I am trying to create a table where the code N09 is included, where a student was assigned a set of codes that contains N09, and "Status Complete" was yes. I wanted to use group_concat to see if each set contains N09. I saw a similar question to this but unfortunately, it did not satisfy my goal for Table 2 as it led to a problem. This problem I am experiencing is that it keeps showing 1 instead of 2, 3 for count. It also keeps showing N09, instead of N09 and its other codes from the set from the group_concat function. Is there a code to achieve my goal for Table 2 in SQLite? If my question is not clear, feel free to comment as I am new here.
Goal for Table 2:
Student ID | Status Complete | Status Date | Status Time | Code | Count | Group_Concat(Code) |
---|---|---|---|---|---|---|
1 | yes | 03/03/2021 | 00:00:00 | N09 | 1 | N09 |
2 | yes | 03/04/2021 | 10:03:10 | N09 | 2 | N09, M33 |
3 | yes | 03/04/2021 | 01:00:10 | N09 | 3 | N09, Y03, B55 |
Problem:
Student ID | Status Complete | Status Date | Status Time | Code | Count | Group_Concat(Code) |
---|---|---|---|---|---|---|
1 | yes | 03/03/2021 | 00:00:00 | N09 | 1 | N09 |
2 | yes | 03/04/2021 | 10:03:10 | N09 | 1 | N09 |
3 | yes | 03/04/2021 | 01:00:10 | N09 | 1 | N09 |
Sample Data:
Student ID | Status Complete | Status Date | Status Time | Code |
---|---|---|---|---|
1 | yes | 03/03/2021 | 00:00:00 | N09 |
2 | yes | 03/04/2021 | 10:03:10 | N09 |
2 | yes | 03/04/2021 | 10:03:10 | M33 |
3 | yes | 03/04/2021 | 01:00:10 | N09 |
3 | yes | 03/04/2021 | 01:00:10 | Y03 |
3 | yes | 03/04/2021 | 01:00:10 | B55 |
Code:
CREATE TABLE table2 AS
select Student_ID
,Status_Complete
,Status_Date
,Status_TIME
,Code
,count(Code) /*over (partition by Student_ID,Code)*/ as 'Count'
,GROUP_CONCAT(Code)
from table1
where Code in ('N09') AND Status_Complete = 'yes'
group by Student_ID, Status_Date, Status_TIME, 'Count'
HAVING 'Count'> 0
ORDER BY Student_ID;
CodePudding user response:
the WHERE cluase you have excludes all columns that are not N09 and have the status completed, so switch zu a EXISTS
clause
As Lennart points out, here the having is redundant, as all rows now will have at least the count of 1
CREATE TABLE table2 AS
select Student_ID
,Status_Complete
,Status_Date
,Status_TIME
,Code
,count(Code) /*over (partition by Student_ID,Code)*/ as 'Count'
,GROUP_CONCAT(Code)
from table1 t1
where EXISTS( (SELECT 1 FROM table1 WHERR Code in ('N09') AND Status_Complete = 'yes' AND Student_ID = t1.Student_ID)

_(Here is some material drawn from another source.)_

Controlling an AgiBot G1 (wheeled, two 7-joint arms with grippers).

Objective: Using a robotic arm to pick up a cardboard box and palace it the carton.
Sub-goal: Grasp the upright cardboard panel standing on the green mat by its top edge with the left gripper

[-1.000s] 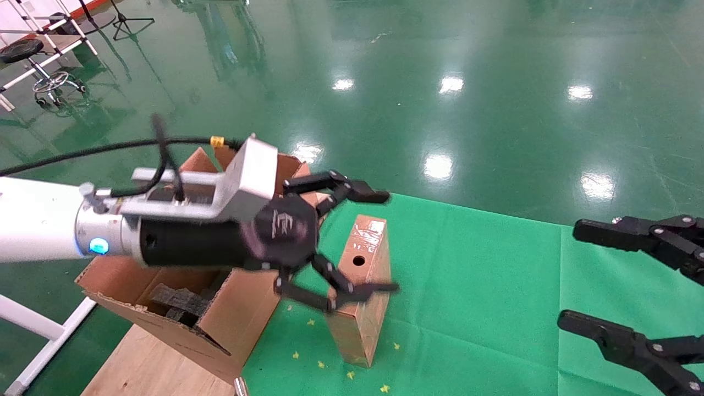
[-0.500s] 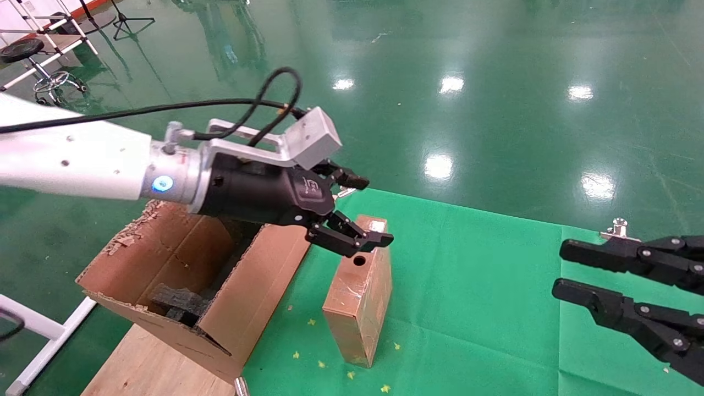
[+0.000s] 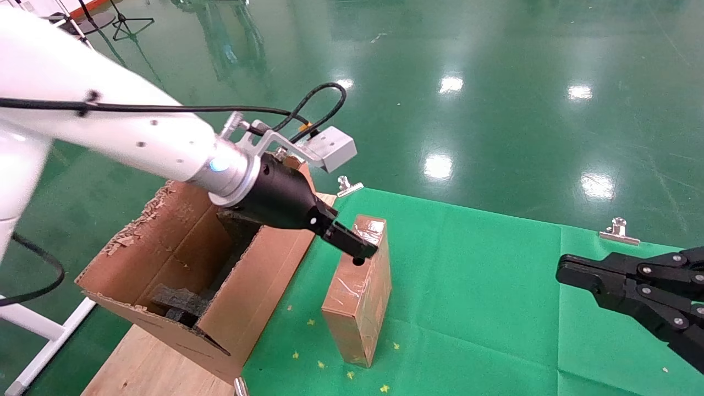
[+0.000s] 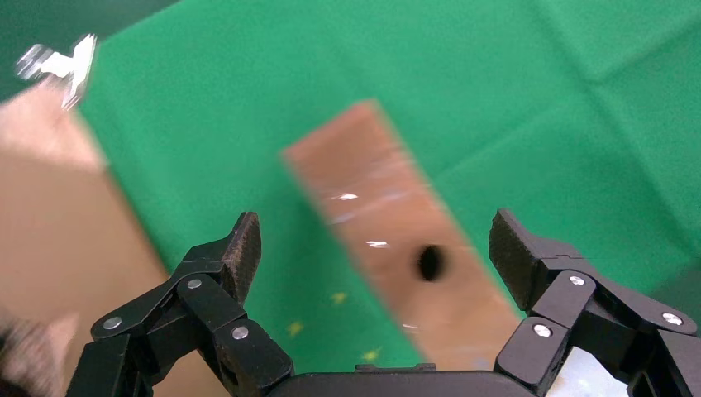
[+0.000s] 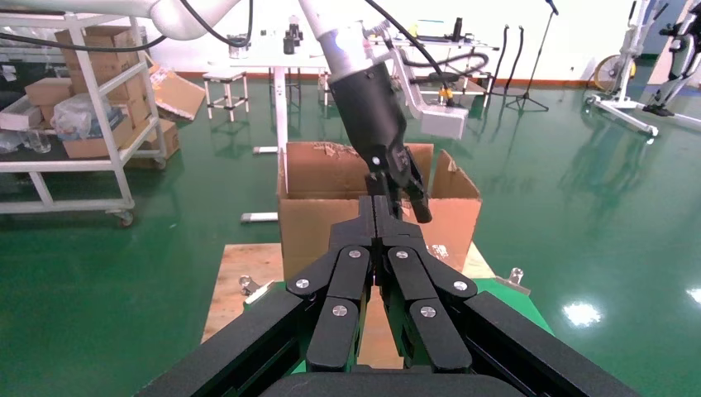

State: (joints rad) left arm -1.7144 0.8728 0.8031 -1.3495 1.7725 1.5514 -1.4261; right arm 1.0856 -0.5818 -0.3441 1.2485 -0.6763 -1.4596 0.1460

group by Student_ID, Status_Date, Status_TIME
ORDER BY Student_ID;
CodePudding user response:
You should group by Student_ID
only since you want only 1 row for each student.
The columns Status_Date
and Status_TIME
of the results that you want seem to be the min values of each student (I assume that the dates have the proper format of YYYY-mm-dd
which is the only valid date format for SQLite).
Also, the condition Code = 'N09'
should be checked in the HAVING
clause:
CREATE TABLE table2 AS
SELECT Student_ID, Status_Complete,
MIN(Status_Date) Status_Date,
TIME(MIN(Status_Date || ' ' || Status_TIME)) Status_TIME,
COUNT(*) count,
GROUP_CONCAT(Code) Codes
FROM table1
WHERE Status_Complete = 'yes'
GROUP BY Student_ID
HAVING SUM(Code = 'N09') > 0
ORDER BY Student_ID;
See the demo.
Never use single quotes for column names.
'Count'
is a string literal when used in code. It never refers to a column alias.